Activity:
Each record that follows goes into your reply unchanged; the pictures do not.
——
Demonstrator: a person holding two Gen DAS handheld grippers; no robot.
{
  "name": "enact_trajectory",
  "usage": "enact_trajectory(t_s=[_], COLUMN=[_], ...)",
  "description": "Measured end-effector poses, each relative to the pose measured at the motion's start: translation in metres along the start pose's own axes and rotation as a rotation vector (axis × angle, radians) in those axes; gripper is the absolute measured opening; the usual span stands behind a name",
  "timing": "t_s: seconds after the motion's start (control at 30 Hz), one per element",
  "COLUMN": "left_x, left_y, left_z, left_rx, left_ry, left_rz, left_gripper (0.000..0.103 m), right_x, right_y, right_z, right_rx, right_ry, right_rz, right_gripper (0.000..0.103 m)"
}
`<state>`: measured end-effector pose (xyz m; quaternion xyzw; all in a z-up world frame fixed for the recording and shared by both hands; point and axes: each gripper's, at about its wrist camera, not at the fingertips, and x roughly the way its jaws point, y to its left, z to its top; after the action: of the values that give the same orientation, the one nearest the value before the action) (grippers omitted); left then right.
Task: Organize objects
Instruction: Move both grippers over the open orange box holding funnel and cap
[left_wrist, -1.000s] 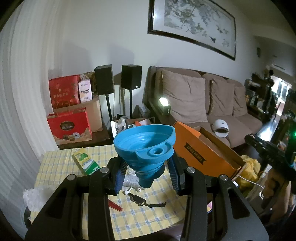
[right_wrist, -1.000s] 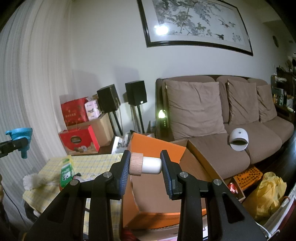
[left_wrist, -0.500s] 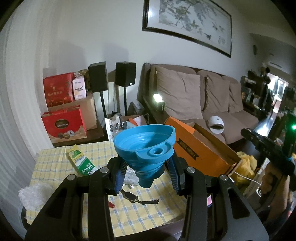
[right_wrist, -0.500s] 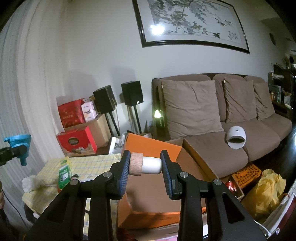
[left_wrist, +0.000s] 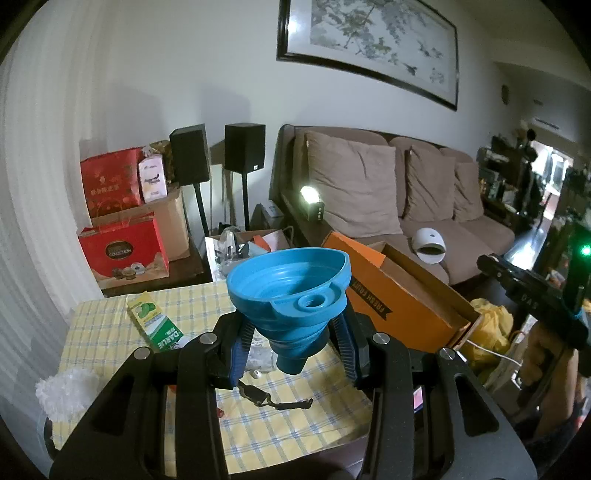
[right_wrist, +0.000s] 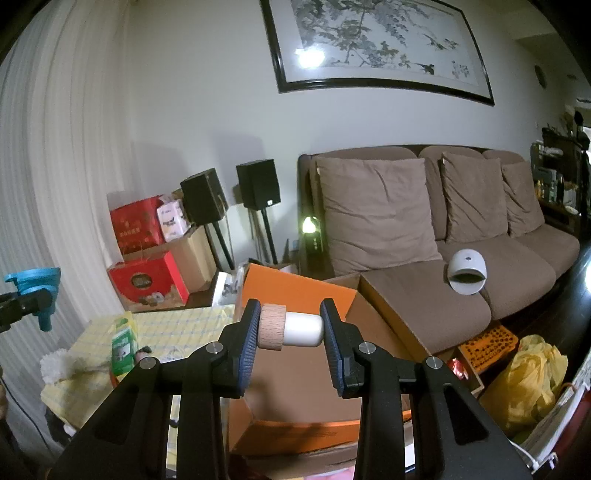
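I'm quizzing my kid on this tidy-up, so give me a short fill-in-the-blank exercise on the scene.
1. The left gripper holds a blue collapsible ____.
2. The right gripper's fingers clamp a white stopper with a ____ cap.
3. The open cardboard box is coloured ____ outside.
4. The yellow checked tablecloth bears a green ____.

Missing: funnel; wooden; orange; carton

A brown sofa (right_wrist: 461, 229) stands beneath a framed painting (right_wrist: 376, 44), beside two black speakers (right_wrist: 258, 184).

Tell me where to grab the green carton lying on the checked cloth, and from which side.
Grip the green carton across its two long narrow sides near the middle, coming from above. It lies flat with a broad face up, so those sides are likely the only span the jaws fit. Both grippers are full, so free one first.
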<state>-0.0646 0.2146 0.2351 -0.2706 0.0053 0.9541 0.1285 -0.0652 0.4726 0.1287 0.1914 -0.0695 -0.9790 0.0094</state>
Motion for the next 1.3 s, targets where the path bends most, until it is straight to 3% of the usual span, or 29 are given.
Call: enact_trajectory(t_s=[0.8, 1.3], left_x=[0.017, 0.021], left_y=[-0.022, -0.031], left_z=[-0.009, -0.002], left_rx=[0.026, 0.033], left_ry=[0.037, 0.019], left_rz=[-0.036, -0.042], left_gripper=[0.038, 0.038], right_x=[-0.003, -0.005], right_y=[-0.006, -0.023], right_z=[0.001, 0.002], right_rx=[0.007, 0.031], right_ry=[-0.009, -0.01], right_rz=[-0.028, -0.063], right_gripper=[0.033, 0.033])
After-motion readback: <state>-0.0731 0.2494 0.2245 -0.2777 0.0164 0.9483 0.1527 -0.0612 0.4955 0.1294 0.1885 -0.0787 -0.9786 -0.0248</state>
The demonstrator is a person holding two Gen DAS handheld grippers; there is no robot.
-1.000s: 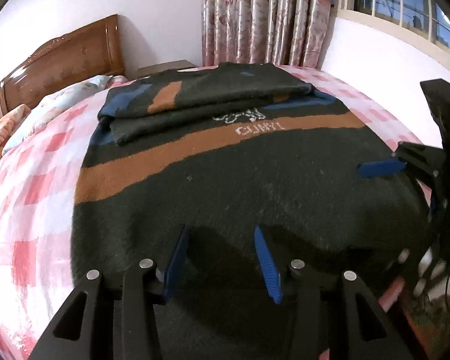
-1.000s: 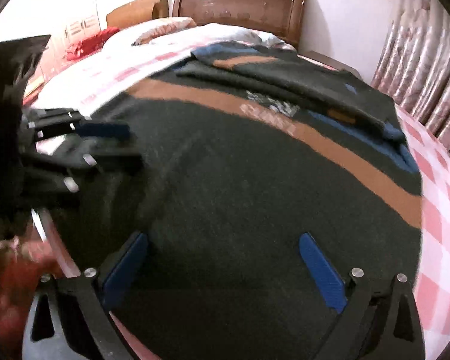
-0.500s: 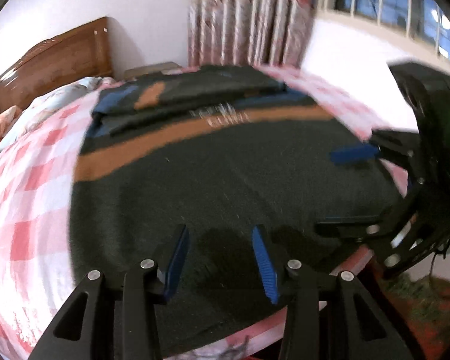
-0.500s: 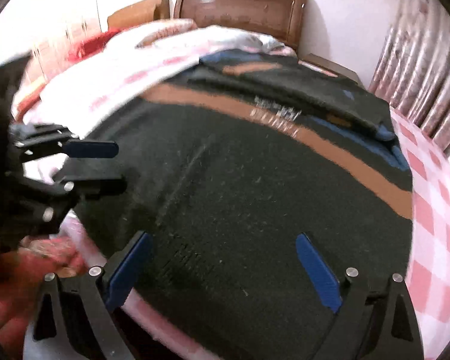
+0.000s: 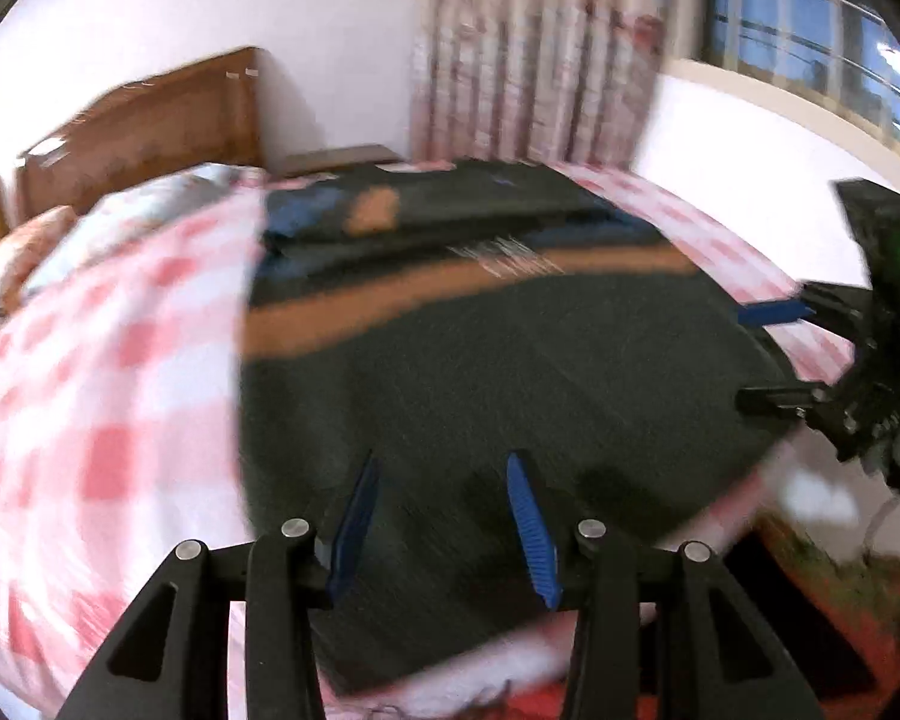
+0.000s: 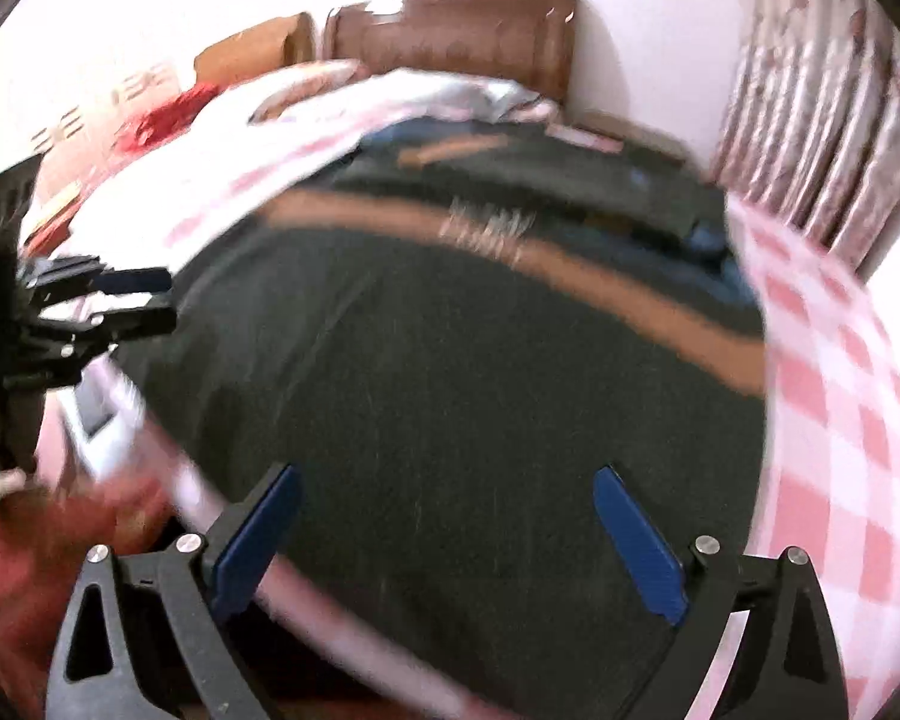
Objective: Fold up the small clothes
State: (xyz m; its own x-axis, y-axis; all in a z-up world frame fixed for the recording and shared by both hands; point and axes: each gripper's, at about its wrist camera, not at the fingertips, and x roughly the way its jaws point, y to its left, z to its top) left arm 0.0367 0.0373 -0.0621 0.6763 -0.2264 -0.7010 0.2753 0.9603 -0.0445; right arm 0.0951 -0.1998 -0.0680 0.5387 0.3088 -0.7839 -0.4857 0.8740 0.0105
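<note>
A dark green sweater point(image 5: 510, 372) with an orange band and blue patches lies flat on the bed, its sleeves folded over its far end; it also shows in the right wrist view point(image 6: 450, 396). My left gripper point(image 5: 444, 468) is open and empty above the sweater's near hem. My right gripper point(image 6: 444, 480) is wide open and empty above the hem as well. Each gripper shows in the other's view, the right one point(image 5: 768, 354) at the sweater's right edge, the left one point(image 6: 144, 300) at its left edge. Both views are blurred.
The bed has a pink and white checked sheet point(image 5: 102, 408) and a wooden headboard point(image 6: 450, 30) with pillows. Flowered curtains point(image 5: 528, 54) and a window point(image 5: 810, 30) stand at the far side. The bed's near edge lies just under the grippers, with reddish floor point(image 5: 840, 612) below.
Both grippers have pulled back and risen from over the sweater to its near hem, so the bed edge and floor now show. Both stay open and empty.
</note>
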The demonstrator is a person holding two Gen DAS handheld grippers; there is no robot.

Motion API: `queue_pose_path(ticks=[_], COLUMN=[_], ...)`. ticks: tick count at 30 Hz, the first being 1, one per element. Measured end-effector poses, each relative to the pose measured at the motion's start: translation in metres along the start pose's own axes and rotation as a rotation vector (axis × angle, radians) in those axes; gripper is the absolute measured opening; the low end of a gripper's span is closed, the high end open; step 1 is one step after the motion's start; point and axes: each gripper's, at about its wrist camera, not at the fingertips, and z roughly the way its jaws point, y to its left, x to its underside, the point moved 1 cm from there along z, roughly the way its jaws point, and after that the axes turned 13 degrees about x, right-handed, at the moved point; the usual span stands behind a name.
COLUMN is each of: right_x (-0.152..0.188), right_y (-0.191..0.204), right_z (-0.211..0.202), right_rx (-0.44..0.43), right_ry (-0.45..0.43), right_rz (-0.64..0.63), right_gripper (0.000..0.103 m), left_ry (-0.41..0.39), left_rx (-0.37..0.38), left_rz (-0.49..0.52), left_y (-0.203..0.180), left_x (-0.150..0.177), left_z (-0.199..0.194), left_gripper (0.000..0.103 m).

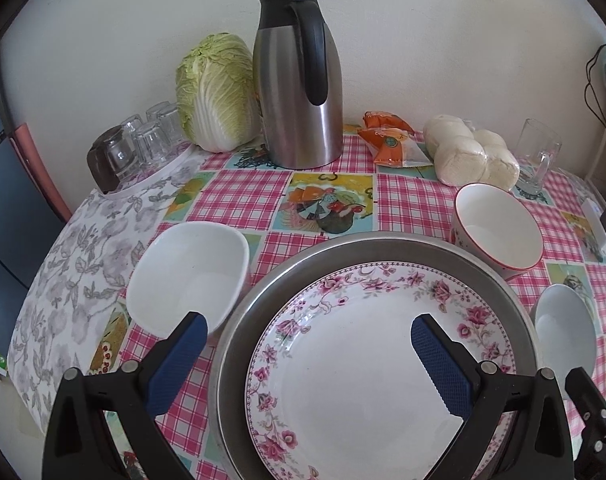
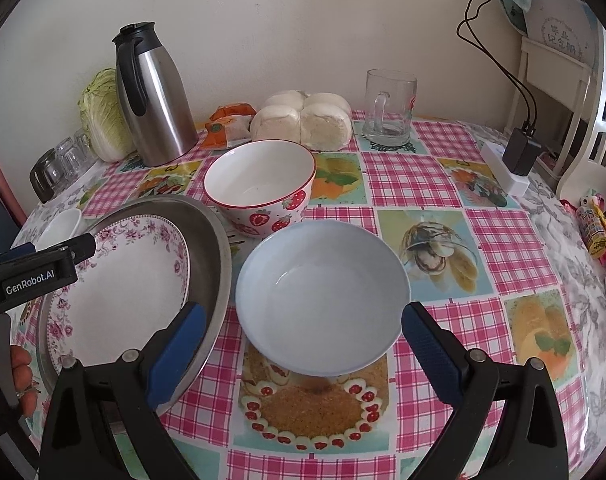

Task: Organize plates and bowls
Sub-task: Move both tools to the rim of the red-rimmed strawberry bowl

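Observation:
A floral-rimmed plate (image 1: 355, 380) lies inside a steel tray (image 1: 263, 284); both also show in the right wrist view, plate (image 2: 131, 280) and tray (image 2: 211, 240). My left gripper (image 1: 307, 364) is open above the plate's near left part, holding nothing. A white squarish bowl (image 1: 191, 272) sits left of the tray. A strawberry bowl (image 2: 259, 184) stands behind a pale blue bowl (image 2: 323, 296). My right gripper (image 2: 303, 352) is open, its fingers flanking the blue bowl's near rim, apart from it.
A steel thermos jug (image 1: 299, 80), a cabbage (image 1: 215, 92), upturned glasses (image 1: 143, 140), snack packets (image 1: 391, 136), bagged buns (image 2: 303, 120) and a glass mug (image 2: 389, 108) stand along the wall. A power strip with adapter (image 2: 515, 160) lies at the right edge.

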Motion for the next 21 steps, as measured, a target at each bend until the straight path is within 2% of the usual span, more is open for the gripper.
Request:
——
Written response:
Demonstrator: a person holding two Gen DAS handheld grippers; no robot.
{
  "name": "enact_trajectory",
  "usage": "enact_trajectory(t_s=[_], COLUMN=[_], ...)",
  "description": "Measured end-effector poses, each relative to the pose measured at the motion's start: translation in metres along the start pose's own axes and rotation as a rotation vector (axis × angle, radians) in those axes; gripper is the absolute measured opening; the usual span stands behind a name",
  "timing": "t_s: seconds after the motion's start (control at 30 Hz), one per element",
  "COLUMN": "left_x, left_y, left_z, left_rx, left_ry, left_rz, left_gripper (0.000..0.103 m), right_x, right_y, right_z, right_rx, right_ry, right_rz, right_gripper (0.000..0.103 m)"
}
`<state>`: measured end-effector pose (xyz m; quaternion xyzw; all in a z-up world frame fixed for the recording and shared by both hands; point and axes: each gripper's, at about its wrist camera, not at the fingertips, and x roughly the way its jaws point, y to its left, z to its top; after the action: of the values that give the same orientation, the one nearest the value before the action) (grippers omitted); left then right.
Task: Organize objects
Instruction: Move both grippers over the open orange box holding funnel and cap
[left_wrist, -1.000s] 
[right_wrist, -1.000s] 
[left_wrist, -0.500s] 
[right_wrist, -0.500s] 
[left_wrist, +0.000s] 
[right_wrist, +0.000s] 
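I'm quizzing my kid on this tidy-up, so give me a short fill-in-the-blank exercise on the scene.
1. The left gripper holds a blue collapsible ____.
2. The right gripper's fingers clamp a white stopper with a ____ cap.
3. The open cardboard box is coloured ____ outside.
4. The yellow checked tablecloth bears a green ____.

Missing: funnel; wooden; orange; carton

A brown sofa (right_wrist: 461, 229) stands beneath a framed painting (right_wrist: 376, 44), beside two black speakers (right_wrist: 258, 184).

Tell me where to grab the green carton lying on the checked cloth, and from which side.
Grip the green carton across its two long narrow sides near the middle, coming from above. It lies flat with a broad face up, so those sides are likely the only span the jaws fit. Both grippers are full, so free one first.
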<state>-0.0646 0.2146 0.2351 -0.2706 0.0053 0.9541 0.1285 -0.0652 0.4726 0.1287 0.1914 -0.0695 -0.9790 0.0094</state>
Motion for the next 1.3 s, targets where the path bends most, until it is straight to 3% of the usual span, or 29 are given.
Call: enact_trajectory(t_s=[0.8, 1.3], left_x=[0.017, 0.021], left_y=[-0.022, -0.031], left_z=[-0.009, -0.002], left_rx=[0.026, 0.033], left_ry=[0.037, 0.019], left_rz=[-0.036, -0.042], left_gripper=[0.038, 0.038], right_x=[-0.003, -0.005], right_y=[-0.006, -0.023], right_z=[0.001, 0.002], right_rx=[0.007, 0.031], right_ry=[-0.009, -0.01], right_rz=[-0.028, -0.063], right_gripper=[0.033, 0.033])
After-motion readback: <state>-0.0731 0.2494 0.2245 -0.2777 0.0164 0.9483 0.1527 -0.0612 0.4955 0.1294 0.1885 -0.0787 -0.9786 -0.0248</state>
The demonstrator is a person holding two Gen DAS handheld grippers; there is no robot.
-1.000s: 
-1.000s: 
-0.500s: 
-0.500s: 
+0.000s: 
+0.000s: 
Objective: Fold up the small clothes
State: (xyz m; its own x-axis, y-axis; all in a z-up world frame fixed for the recording and shared by both hands; point and axes: each gripper's, at about its wrist camera, not at the fingertips, and x roughly the way its jaws point, y to its left, z to its top) left arm 0.0367 0.0373 -0.0621 0.6763 -0.2264 -0.7010 0.2753 0.9603 -0.0445; right arm 0.0951 -0.1998 -0.0680 0.5387 0.3088 -0.7839 -0.4857 0.8740 0.0105
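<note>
A dark green sweater point(image 5: 510, 372) with an orange band and blue patches lies flat on the bed, its sleeves folded over its far end; it also shows in the right wrist view point(image 6: 450, 396). My left gripper point(image 5: 444, 468) is open and empty above the sweater's near hem. My right gripper point(image 6: 444, 480) is wide open and empty above the hem as well. Each gripper shows in the other's view, the right one point(image 5: 768, 354) at the sweater's right edge, the left one point(image 6: 144, 300) at its left edge. Both views are blurred.
The bed has a pink and white checked sheet point(image 5: 102, 408) and a wooden headboard point(image 6: 450, 30) with pillows. Flowered curtains point(image 5: 528, 54) and a window point(image 5: 810, 30) stand at the far side. The bed's near edge lies just under the grippers, with reddish floor point(image 5: 840, 612) below.
Both grippers have pulled back and risen from over the sweater to its near hem, so the bed edge and floor now show. Both stay open and empty.
</note>
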The demonstrator is a person holding two Gen DAS handheld grippers; there is no robot.

Motion API: `queue_pose_path(ticks=[_], COLUMN=[_], ...)`. ticks: tick count at 30 Hz, the first being 1, one per element. Measured end-effector poses, each relative to the pose measured at the motion's start: translation in metres along the start pose's own axes and rotation as a rotation vector (axis × angle, radians) in those axes; gripper is the absolute measured opening; the low end of a gripper's span is closed, the high end open; step 1 is one step after the motion's start; point and axes: each gripper's, at about its wrist camera, not at the fingertips, and z roughly the way its jaws point, y to its left, x to its underside, the point moved 1 cm from there along z, roughly the way its jaws point, and after that the axes turned 13 degrees about x, right-handed, at the moved point; the usual span stands behind a name.
COLUMN is each of: right_x (-0.152..0.188), right_y (-0.191..0.204), right_z (-0.211..0.202), right_rx (-0.44..0.43), right_ry (-0.45..0.43), right_rz (-0.64..0.63), right_gripper (0.000..0.103 m), left_ry (-0.41..0.39), left_rx (-0.37..0.38), left_rz (-0.49..0.52), left_y (-0.203..0.180), left_x (-0.150..0.177), left_z (-0.199..0.194), left_gripper (0.000..0.103 m).


Task: Organize plates and bowls
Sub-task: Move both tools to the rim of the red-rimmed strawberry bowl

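Observation:
A floral-rimmed plate (image 1: 355, 380) lies inside a steel tray (image 1: 263, 284); both also show in the right wrist view, plate (image 2: 131, 280) and tray (image 2: 211, 240). My left gripper (image 1: 307, 364) is open above the plate's near left part, holding nothing. A white squarish bowl (image 1: 191, 272) sits left of the tray. A strawberry bowl (image 2: 259, 184) stands behind a pale blue bowl (image 2: 323, 296). My right gripper (image 2: 303, 352) is open, its fingers flanking the blue bowl's near rim, apart from it.
A steel thermos jug (image 1: 299, 80), a cabbage (image 1: 215, 92), upturned glasses (image 1: 143, 140), snack packets (image 1: 391, 136), bagged buns (image 2: 303, 120) and a glass mug (image 2: 389, 108) stand along the wall. A power strip with adapter (image 2: 515, 160) lies at the right edge.
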
Motion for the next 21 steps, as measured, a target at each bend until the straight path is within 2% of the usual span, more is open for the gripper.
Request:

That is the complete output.